→ Exercise directions:
In full and without edits, write out the data that follows.

→ Input data:
- - - - -

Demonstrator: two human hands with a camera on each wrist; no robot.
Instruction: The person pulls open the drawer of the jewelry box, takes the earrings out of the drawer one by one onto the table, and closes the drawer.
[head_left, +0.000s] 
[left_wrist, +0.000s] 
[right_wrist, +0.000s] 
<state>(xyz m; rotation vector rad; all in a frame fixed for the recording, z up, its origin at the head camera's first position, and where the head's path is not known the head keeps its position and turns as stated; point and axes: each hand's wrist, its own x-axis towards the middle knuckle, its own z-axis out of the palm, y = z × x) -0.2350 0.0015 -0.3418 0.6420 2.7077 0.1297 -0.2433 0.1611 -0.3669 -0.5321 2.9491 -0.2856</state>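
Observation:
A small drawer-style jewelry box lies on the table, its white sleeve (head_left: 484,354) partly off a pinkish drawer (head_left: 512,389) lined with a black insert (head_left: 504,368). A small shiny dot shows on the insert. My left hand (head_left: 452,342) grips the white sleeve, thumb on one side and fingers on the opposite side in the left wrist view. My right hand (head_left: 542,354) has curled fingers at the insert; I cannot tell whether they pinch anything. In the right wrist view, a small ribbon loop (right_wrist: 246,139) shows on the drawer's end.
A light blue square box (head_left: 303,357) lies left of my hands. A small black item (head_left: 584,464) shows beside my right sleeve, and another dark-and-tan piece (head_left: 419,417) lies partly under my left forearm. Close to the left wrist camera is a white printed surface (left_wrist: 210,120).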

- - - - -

→ Answer for this exercise:
Demonstrator: two human hands with a camera on each wrist; no robot.
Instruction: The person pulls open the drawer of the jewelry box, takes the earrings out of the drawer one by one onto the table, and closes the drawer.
[head_left, +0.000s] 
[left_wrist, +0.000s] 
[right_wrist, +0.000s] 
<state>(xyz m; rotation vector rad; all in a frame fixed for the recording, z up, its origin at the head camera's first position, and where the head's path is not known the head keeps its position and turns as stated; point and axes: each hand's wrist, its own x-axis towards the middle knuckle, its own z-axis out of the palm, y = z × x) -0.2350 0.0015 -0.3418 0.6420 2.7077 0.1297 -0.2433 0.1611 -0.3669 -0.5321 2.9491 -0.2856</state>
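Observation:
A small drawer-style jewelry box lies on the table, its white sleeve (head_left: 484,354) partly off a pinkish drawer (head_left: 512,389) lined with a black insert (head_left: 504,368). A small shiny dot shows on the insert. My left hand (head_left: 452,342) grips the white sleeve, thumb on one side and fingers on the opposite side in the left wrist view. My right hand (head_left: 542,354) has curled fingers at the insert; I cannot tell whether they pinch anything. In the right wrist view, a small ribbon loop (right_wrist: 246,139) shows on the drawer's end.
A light blue square box (head_left: 303,357) lies left of my hands. A small black item (head_left: 584,464) shows beside my right sleeve, and another dark-and-tan piece (head_left: 419,417) lies partly under my left forearm. Close to the left wrist camera is a white printed surface (left_wrist: 210,120).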

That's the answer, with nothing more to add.